As set forth above, Dr. Breaux testified that he ordered that an autopsy be performed on Mrs. Harris' body in order to determine the exact cause of death. He gave this order to the nurse supervisor in CCU at the time of Mrs. Harris' death. Consistent with this order, the evidence showed that Mrs. Harris' STPH Coding Summary bears the following notation for Discharge Status, "Surgical death within 48 hours post surgery, Autopsy." Further, plaintiff specifically requested an autopsy while walking out of CCU after his wife was pronounced dead. Plaintiff's friend, Charles Jacobs, witnessed this request. Moreover, STPH House Supervisor Rachel Rappolo acknowledged that she heard Dr. Breaux explain to plaintiff that a coroner-mandated autopsy is typically performed in these types of cases where a patient dies within 24 hours of being admitted to the hospital.

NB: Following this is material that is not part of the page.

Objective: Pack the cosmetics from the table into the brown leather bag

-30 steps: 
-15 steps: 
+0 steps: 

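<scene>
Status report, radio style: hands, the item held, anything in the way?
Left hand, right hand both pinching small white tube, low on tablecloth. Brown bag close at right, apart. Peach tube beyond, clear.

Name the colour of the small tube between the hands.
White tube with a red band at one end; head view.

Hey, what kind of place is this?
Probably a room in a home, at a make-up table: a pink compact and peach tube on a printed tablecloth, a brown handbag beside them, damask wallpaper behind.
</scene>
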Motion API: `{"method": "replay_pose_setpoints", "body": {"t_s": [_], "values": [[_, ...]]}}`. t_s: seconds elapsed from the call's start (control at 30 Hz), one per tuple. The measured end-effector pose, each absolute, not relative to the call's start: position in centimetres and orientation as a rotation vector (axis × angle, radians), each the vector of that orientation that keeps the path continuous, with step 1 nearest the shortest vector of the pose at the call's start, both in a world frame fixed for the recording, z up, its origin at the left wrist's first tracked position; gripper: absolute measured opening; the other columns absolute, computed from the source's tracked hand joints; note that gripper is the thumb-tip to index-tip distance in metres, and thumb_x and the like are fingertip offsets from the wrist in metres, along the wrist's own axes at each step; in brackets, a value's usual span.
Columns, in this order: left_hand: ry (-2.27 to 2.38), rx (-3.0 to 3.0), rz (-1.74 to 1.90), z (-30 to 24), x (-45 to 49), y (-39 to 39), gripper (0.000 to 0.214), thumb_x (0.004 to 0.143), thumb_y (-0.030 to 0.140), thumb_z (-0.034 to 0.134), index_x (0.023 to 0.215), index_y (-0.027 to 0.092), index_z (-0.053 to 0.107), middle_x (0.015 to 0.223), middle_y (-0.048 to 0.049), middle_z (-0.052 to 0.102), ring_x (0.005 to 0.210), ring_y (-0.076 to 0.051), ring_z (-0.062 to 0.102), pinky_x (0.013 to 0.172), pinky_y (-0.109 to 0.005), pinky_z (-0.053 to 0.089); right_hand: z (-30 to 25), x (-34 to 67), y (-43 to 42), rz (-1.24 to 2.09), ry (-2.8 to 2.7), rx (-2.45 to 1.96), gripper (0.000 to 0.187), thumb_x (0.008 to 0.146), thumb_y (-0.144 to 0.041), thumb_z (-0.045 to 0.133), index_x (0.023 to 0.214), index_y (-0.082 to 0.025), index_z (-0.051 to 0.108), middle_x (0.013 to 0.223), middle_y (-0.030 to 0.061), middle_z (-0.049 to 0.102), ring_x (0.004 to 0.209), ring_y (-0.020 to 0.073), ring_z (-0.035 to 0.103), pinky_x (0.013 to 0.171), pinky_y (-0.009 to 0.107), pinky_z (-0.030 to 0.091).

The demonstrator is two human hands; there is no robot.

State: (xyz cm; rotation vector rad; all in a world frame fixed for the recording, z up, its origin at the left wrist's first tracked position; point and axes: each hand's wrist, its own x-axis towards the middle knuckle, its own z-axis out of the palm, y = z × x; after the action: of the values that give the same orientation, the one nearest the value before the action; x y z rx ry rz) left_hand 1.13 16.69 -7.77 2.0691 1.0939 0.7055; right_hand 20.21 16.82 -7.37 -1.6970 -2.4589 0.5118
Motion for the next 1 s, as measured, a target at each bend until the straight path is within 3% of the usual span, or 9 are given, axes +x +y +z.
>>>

STPH's Chief Nursing Officer, Kerry Milton, testified that STPH's policy provides that if an autopsy is requested by the treating physician or spouse, the coroner's office is to be contacted. Milton stated, "The first thing we do is to notify the coroner of all of this; that's our first action taken." Milton further testified that if a doctor orders or a spouse requests an autopsy, it is STPH's job to facilitate that happening. Pertinent to the facts of this case, STPH's written policy concerning autopsies provides, in pertinent part, as follows:

The St. Tammany Parish Hospital Medical Staff will attempt to obtain autopsies in deaths that meet the following categories:
1. All deaths in which an autopsy may help to explain unknown and unanticipated medical complications to the attending physician.

* * *
5. All deaths in which iatrogenic injury or medical error is suspected as a major contributing cause of the patient's death.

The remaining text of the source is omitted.